== Task to carry out ==
Show each line from the listing that includes the word "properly".

(Material for this task)

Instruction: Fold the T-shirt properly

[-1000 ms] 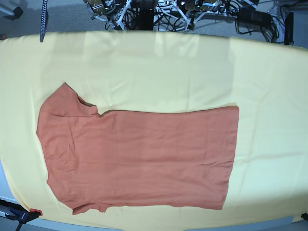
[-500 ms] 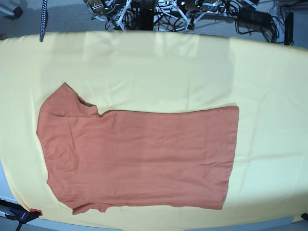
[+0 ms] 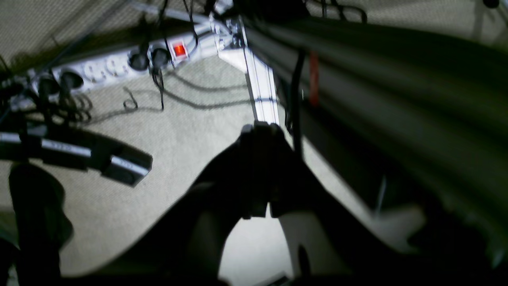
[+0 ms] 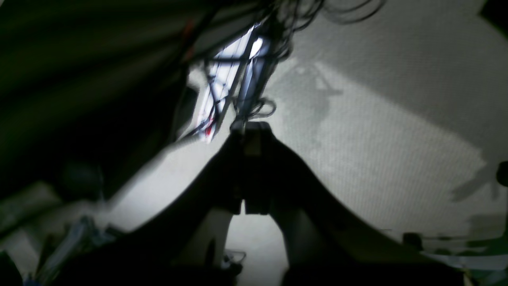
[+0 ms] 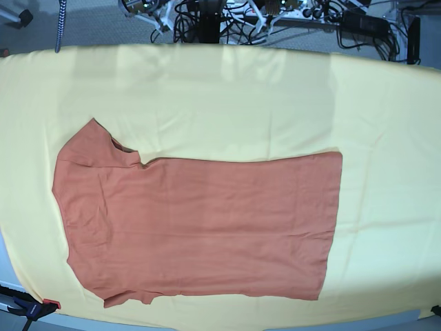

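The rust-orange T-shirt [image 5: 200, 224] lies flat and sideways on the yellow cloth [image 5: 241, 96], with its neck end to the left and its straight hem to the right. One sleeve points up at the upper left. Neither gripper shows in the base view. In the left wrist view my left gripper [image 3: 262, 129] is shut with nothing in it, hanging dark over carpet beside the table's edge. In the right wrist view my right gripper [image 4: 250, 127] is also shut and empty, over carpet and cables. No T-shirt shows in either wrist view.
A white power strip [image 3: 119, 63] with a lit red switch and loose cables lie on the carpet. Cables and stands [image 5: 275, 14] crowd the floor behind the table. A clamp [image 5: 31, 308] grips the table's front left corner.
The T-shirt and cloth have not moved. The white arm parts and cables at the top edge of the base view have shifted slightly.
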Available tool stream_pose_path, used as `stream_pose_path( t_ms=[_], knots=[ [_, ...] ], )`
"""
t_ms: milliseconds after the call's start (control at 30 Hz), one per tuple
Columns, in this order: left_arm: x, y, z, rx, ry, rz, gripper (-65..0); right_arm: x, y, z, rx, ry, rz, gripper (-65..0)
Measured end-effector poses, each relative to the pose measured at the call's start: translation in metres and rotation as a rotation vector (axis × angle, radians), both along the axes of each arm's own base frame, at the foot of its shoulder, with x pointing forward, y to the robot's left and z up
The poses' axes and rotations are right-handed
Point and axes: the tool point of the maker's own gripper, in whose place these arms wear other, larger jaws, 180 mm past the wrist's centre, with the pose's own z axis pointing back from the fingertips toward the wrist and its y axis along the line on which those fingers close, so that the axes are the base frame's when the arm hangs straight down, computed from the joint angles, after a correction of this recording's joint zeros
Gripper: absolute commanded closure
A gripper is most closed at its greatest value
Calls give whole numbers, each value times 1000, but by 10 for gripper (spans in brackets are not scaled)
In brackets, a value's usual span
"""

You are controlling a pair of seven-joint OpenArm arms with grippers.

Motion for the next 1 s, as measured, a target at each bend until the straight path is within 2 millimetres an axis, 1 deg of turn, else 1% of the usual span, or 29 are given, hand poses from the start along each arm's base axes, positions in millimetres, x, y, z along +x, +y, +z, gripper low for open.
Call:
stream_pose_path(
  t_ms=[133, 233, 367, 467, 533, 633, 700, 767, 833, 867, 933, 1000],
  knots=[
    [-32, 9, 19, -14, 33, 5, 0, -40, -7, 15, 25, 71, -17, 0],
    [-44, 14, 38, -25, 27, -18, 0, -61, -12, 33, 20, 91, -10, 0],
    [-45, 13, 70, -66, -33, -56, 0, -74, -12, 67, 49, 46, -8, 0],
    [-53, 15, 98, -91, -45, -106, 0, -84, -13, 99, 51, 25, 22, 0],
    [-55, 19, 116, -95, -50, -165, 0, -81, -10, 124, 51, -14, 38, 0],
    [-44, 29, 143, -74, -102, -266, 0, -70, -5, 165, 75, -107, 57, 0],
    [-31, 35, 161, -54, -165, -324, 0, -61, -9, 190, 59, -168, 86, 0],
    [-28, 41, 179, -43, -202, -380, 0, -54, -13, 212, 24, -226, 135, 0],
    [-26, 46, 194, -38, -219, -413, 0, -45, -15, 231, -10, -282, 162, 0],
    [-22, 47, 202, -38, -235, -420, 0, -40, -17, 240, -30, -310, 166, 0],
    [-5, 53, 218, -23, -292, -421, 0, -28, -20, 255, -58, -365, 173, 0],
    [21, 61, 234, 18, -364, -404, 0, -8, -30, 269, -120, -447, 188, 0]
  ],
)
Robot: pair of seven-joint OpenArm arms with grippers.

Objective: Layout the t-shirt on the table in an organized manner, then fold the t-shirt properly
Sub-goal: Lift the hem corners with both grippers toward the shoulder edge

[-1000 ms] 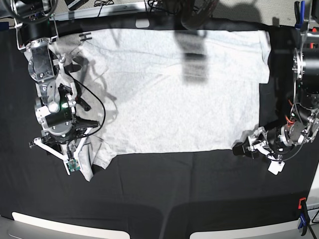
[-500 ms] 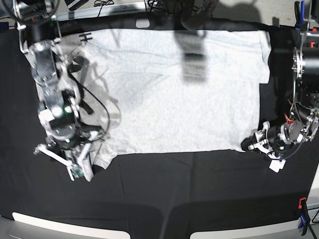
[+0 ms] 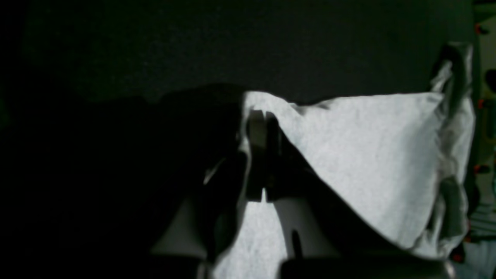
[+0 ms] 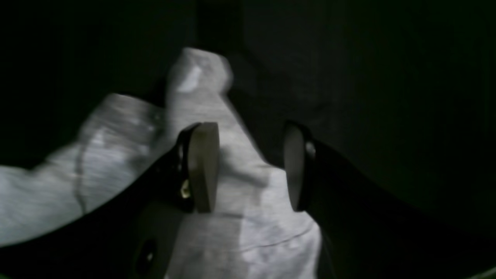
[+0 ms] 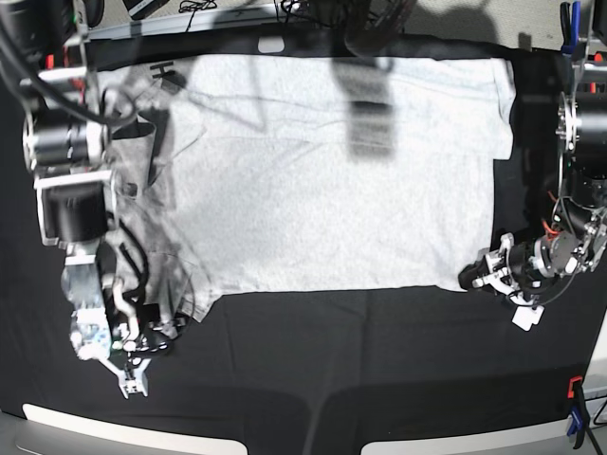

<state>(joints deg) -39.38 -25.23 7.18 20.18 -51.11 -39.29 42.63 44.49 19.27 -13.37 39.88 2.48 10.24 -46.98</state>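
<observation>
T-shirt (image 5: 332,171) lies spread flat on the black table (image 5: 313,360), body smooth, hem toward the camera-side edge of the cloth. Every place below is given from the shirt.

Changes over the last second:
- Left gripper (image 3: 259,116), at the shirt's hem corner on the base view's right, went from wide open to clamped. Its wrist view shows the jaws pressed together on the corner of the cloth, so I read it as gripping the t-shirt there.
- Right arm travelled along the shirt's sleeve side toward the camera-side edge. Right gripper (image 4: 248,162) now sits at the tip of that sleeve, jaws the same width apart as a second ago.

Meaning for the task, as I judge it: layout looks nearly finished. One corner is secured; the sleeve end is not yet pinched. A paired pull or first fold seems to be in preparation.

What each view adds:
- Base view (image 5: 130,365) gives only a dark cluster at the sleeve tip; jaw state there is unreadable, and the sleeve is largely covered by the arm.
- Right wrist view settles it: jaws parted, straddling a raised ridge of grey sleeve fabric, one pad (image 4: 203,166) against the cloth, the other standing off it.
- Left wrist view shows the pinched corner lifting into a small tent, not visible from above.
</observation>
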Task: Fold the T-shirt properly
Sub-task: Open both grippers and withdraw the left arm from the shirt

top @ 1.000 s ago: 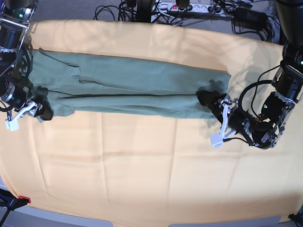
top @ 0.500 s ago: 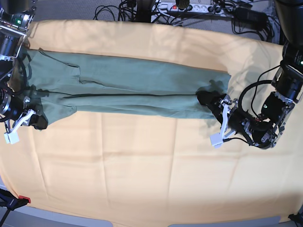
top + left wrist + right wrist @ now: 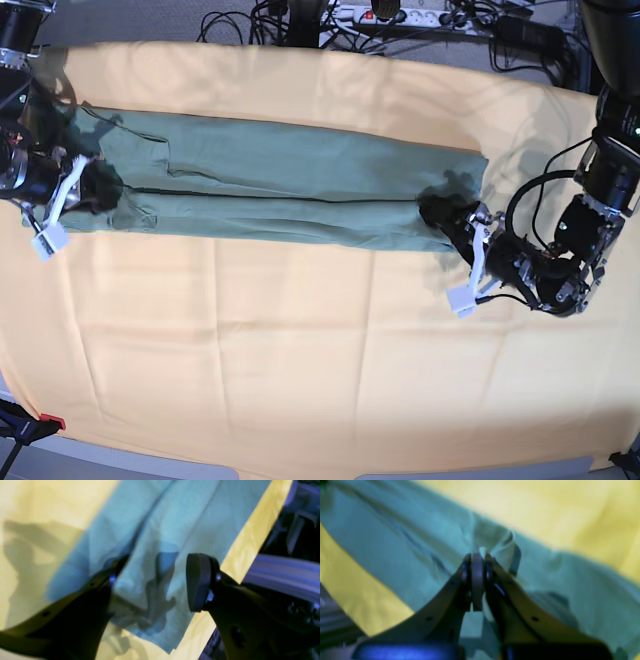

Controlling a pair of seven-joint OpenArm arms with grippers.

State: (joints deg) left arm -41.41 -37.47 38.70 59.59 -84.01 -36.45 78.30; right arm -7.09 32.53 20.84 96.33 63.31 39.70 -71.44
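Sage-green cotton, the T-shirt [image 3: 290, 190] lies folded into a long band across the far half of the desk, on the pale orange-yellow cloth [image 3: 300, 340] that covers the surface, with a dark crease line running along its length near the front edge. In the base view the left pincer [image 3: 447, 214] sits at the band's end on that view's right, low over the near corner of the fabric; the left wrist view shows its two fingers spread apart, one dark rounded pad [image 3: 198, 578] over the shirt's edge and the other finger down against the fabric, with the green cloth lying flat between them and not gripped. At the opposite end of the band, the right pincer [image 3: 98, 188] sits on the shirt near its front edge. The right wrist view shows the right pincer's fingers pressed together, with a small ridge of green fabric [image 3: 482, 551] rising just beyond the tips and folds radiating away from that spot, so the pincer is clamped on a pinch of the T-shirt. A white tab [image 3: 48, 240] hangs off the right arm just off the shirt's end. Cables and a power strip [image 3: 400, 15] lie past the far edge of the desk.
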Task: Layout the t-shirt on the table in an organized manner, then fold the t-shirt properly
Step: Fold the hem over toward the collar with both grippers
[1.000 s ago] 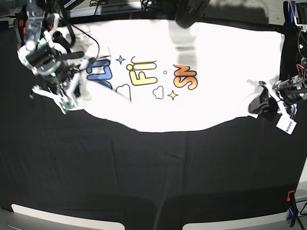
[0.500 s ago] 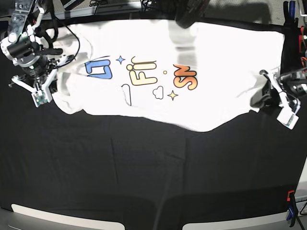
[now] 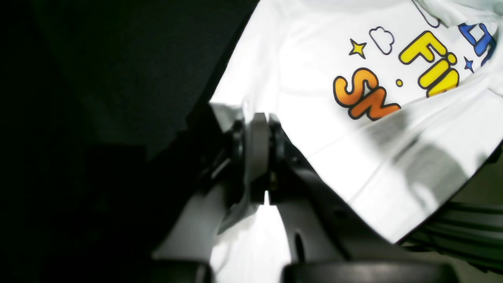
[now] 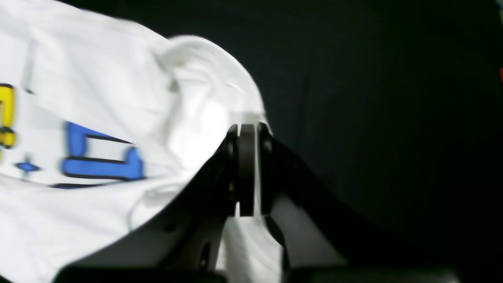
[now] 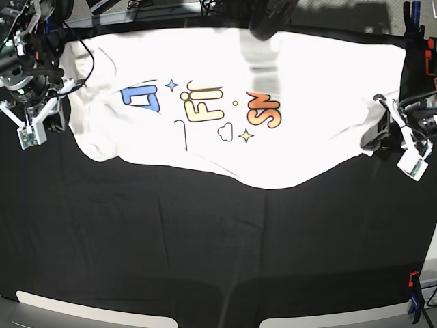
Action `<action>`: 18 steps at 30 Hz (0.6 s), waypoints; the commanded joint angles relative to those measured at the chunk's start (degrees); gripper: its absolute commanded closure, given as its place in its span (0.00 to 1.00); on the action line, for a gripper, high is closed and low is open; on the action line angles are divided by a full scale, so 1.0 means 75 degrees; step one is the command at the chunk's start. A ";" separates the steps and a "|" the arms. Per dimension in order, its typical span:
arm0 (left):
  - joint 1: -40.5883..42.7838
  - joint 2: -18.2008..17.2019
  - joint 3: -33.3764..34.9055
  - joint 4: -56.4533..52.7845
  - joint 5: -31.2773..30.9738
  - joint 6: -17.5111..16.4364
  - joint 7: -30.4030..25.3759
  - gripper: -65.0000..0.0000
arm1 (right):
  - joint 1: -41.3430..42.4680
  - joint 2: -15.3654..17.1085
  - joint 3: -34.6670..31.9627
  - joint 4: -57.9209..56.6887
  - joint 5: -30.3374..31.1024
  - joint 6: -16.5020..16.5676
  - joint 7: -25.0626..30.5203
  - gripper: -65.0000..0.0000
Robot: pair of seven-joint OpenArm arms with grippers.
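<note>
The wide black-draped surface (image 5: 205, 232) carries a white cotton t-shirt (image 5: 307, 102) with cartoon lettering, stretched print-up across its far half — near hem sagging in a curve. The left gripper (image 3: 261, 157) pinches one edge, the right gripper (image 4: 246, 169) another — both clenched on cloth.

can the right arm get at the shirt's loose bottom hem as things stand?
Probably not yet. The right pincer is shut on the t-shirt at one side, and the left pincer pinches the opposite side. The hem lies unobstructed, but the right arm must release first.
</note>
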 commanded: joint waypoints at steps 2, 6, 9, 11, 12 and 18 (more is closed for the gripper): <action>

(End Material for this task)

== Exercise solution ==
Instruction: Fold the T-shirt properly
Objective: Layout the t-shirt on the table in an organized manner, then fold the t-shirt properly
Task: Fold the T-shirt properly
Task: Layout the t-shirt on the table in an organized manner, then fold the t-shirt properly

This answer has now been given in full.